* What to work on
Print each line from the start of the records below up through the line where "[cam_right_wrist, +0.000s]" is found, exactly as given.

—————

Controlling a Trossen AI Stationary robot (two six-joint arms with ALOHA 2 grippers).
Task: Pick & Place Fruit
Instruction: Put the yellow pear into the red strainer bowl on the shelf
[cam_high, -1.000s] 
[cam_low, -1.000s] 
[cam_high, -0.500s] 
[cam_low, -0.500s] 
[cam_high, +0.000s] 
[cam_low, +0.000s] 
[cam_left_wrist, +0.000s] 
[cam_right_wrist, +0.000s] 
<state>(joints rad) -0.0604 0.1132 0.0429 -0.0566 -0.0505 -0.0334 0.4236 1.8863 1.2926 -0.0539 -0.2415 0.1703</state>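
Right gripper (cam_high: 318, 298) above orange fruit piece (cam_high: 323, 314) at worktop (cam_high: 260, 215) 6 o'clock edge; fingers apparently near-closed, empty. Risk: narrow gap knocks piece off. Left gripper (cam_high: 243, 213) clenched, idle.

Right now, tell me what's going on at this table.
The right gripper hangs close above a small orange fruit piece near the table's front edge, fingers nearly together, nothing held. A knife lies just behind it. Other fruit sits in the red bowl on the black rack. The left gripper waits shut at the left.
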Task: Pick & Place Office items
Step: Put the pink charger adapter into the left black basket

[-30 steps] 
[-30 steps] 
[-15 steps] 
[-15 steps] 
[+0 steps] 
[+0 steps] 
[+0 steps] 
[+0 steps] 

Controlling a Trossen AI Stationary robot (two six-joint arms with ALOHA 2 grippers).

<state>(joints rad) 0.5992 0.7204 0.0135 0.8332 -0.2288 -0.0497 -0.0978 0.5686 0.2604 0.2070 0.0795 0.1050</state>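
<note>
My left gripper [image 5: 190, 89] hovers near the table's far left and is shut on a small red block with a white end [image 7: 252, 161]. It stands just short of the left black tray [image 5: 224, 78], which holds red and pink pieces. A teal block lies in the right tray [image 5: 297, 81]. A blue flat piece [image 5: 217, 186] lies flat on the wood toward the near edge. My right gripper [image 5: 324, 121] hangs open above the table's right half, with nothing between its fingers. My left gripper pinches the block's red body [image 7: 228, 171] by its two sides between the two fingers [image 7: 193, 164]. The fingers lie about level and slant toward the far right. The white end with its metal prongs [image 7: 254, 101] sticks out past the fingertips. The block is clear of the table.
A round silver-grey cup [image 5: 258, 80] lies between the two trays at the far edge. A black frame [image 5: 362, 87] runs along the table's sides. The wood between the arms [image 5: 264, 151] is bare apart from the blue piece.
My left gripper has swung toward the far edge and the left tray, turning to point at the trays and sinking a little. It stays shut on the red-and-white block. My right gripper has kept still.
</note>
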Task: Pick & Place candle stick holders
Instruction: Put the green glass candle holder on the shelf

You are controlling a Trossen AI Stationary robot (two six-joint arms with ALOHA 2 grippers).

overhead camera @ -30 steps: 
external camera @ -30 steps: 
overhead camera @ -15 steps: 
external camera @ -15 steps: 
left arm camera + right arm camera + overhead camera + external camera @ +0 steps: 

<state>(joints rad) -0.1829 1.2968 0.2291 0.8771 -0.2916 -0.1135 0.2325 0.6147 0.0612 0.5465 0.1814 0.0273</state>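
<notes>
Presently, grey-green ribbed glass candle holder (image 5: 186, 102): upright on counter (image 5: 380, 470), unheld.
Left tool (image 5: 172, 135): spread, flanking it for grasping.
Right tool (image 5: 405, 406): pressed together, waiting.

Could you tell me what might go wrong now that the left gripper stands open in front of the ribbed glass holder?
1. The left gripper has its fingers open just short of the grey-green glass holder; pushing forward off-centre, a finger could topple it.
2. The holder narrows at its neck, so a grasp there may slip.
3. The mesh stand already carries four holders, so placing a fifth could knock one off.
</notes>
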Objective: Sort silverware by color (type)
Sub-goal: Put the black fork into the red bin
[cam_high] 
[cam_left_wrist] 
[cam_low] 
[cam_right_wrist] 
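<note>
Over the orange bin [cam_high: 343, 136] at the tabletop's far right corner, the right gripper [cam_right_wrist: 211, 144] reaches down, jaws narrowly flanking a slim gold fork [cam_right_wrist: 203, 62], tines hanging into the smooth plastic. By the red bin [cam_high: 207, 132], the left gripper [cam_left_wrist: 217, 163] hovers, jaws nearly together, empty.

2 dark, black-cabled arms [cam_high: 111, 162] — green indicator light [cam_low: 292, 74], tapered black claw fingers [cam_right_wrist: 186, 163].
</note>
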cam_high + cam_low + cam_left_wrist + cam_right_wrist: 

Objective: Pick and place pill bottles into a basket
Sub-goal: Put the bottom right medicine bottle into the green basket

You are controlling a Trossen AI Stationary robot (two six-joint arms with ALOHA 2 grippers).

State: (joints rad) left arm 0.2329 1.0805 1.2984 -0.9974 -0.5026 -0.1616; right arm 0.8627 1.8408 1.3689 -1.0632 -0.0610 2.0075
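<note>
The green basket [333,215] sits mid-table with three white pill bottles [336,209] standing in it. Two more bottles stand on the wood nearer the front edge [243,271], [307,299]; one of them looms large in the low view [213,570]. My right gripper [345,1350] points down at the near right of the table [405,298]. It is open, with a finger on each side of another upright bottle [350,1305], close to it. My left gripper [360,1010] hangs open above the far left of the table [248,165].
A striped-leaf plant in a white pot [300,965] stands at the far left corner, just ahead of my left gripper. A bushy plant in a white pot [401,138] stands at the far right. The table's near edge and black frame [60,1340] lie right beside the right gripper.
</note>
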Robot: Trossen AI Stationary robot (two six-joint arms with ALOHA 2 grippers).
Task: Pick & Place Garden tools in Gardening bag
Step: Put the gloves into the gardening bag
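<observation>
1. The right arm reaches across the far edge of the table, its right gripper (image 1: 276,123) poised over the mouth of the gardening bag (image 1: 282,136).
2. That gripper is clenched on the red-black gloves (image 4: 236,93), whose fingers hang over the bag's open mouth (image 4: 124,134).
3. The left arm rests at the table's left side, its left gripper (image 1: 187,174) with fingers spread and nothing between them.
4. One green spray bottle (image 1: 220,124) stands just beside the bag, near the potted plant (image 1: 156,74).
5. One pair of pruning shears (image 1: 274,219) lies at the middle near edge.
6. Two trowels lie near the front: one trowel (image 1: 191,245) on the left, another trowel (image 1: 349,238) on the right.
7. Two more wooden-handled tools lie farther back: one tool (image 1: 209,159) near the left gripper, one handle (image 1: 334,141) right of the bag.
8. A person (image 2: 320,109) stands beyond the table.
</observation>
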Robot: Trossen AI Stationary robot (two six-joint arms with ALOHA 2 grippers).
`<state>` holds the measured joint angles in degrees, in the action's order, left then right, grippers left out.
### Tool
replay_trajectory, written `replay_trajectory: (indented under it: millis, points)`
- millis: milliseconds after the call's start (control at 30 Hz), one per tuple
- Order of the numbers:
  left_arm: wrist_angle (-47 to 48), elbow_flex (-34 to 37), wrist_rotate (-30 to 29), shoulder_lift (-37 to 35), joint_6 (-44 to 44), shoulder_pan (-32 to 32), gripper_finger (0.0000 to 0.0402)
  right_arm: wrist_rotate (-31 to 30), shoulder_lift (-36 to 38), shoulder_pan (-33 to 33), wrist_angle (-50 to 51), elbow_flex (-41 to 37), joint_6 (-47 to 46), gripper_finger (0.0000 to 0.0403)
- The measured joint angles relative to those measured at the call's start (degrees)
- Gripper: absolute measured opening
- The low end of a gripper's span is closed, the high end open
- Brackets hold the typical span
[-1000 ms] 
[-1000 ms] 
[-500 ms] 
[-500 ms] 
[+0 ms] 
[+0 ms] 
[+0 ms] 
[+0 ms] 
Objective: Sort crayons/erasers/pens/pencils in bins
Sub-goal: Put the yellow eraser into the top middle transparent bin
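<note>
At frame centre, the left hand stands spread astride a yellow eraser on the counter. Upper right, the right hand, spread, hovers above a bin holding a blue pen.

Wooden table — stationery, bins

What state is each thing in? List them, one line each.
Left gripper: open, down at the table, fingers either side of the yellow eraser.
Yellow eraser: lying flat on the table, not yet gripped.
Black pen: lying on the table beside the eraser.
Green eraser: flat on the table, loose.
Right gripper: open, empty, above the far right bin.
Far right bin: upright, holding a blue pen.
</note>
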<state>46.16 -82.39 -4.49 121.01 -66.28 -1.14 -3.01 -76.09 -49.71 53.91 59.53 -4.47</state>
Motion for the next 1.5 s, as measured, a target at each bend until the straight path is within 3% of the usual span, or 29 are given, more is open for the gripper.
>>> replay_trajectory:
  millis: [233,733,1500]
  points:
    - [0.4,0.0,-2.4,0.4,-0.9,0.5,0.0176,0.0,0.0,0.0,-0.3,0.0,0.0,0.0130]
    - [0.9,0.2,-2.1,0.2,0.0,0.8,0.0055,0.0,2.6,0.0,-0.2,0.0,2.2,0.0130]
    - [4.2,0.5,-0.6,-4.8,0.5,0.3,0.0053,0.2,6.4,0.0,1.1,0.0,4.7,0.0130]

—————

* Solution for this task
Controlling a Trossen AI Stationary robot (two six-joint arms with ALOHA 2 grippers).
Task: Pick & Place Fruit
Instruction: Put the yellow pear into the red strainer bowl on the shelf
[cam_high, -1.000s] 
[cam_low, -1.000s] 
[cam_high, -0.500s] 
[cam_low, -0.500s] 
[cam_high, +0.000s] 
[cam_low, +0.000s] 
[cam_left_wrist, +0.000s] 
[cam_right_wrist, +0.000s] 

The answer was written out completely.